As illustrated in Fig. 1, firstly, we consider the user as the fundamental unit and partition the raw logs based on users. This step aims to capture the behavioral patterns of each user during the request process, segregating them from the patterns of other users. This demarcation prevents the model from failing to learn representations of user request processes due to the mixing of user patterns.

Specifically, the log data L can extract independent user sets $U = {u_{1}, u_{2}, . . ., u_{| U |}}$ , where $u_{i}$ represents the user ID appearing as an attribute in the log data entries. Based on the user set, the objects in the log can be divided into a collection $C = {S_{u_{1}}, . . ., S_{u_{i}}, . . ., S_{u_{| U |}}}$ consisting of |U| access sequences $S_{u_{i}}$ arranged in chronological order. For each $o_{i} \in S_{u_{i}}$ , it satisfies $\forall o_{i} \in S_{u_{i}}, r e q (o_{i}) = u_{i}$ , where $r e q (o_{i}) = u_{i}$ indicates that the object $o_{i}$ has been requested by user $u_{i}$ , which means this request is recorded in the log data L.
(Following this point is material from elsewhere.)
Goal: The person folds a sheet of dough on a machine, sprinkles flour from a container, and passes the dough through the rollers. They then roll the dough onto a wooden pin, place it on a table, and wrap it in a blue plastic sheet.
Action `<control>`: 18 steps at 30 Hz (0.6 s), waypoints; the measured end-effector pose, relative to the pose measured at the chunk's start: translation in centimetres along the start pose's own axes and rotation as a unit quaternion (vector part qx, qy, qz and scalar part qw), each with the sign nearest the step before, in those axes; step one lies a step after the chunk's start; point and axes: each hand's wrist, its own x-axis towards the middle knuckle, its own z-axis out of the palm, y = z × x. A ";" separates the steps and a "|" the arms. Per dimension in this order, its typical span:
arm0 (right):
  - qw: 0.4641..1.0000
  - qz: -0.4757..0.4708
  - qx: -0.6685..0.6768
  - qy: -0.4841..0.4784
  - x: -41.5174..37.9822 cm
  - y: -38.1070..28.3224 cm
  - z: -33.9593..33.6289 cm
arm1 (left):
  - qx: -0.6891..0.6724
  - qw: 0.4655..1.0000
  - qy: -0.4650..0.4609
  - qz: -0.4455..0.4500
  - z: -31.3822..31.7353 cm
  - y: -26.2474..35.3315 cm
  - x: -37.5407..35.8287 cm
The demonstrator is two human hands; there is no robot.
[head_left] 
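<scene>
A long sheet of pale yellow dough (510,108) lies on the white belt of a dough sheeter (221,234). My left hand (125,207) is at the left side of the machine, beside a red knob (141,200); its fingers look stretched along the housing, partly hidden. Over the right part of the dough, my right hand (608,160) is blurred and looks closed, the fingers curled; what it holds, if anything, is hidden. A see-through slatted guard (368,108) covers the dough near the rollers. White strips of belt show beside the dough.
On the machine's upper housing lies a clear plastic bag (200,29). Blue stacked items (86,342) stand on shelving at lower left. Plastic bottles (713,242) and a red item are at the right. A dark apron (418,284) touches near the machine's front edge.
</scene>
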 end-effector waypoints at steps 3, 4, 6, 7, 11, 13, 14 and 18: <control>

Subsequently, we use a time difference threshold $g$ as a criterion to further partition the request sequence $S_{u_{i}}$ of the same user into a collection of sub-sequences ${\hat{S}}_{u_{i}}$ . The setting of the time difference threshold is based on the temporal characteristics of user requests in the log data used. By sessionizing the request sequence of individual users, we can better capture changes in user behavior over different time periods, enhance multi-scale information of user requests, and improve the modeling effectiveness of request temporal dynamics.

Specifically, for each object in the request sequence $S_{u}$ of the user $u \in U$ , if the time difference between it and the preceding object is less than or equal to the threshold $g$ , it is added to the same sub-sequence $s_{j}$ . When the first object with a time difference greater than $g$ appears, a new sub-sequence begins. Through iterating this process, we obtain a series of sub-sequences ${\hat{S}}_{u} = {s_{1}, . . ., s_{N}}$ that satisfy the time difference threshold condition. For each sequence slice $s \in {\hat{S}}_{u}$ , $s = [o_{1}, . . ., o_{t}]$ , where $o_{t}$ is the object last requested in the slice according to the time order.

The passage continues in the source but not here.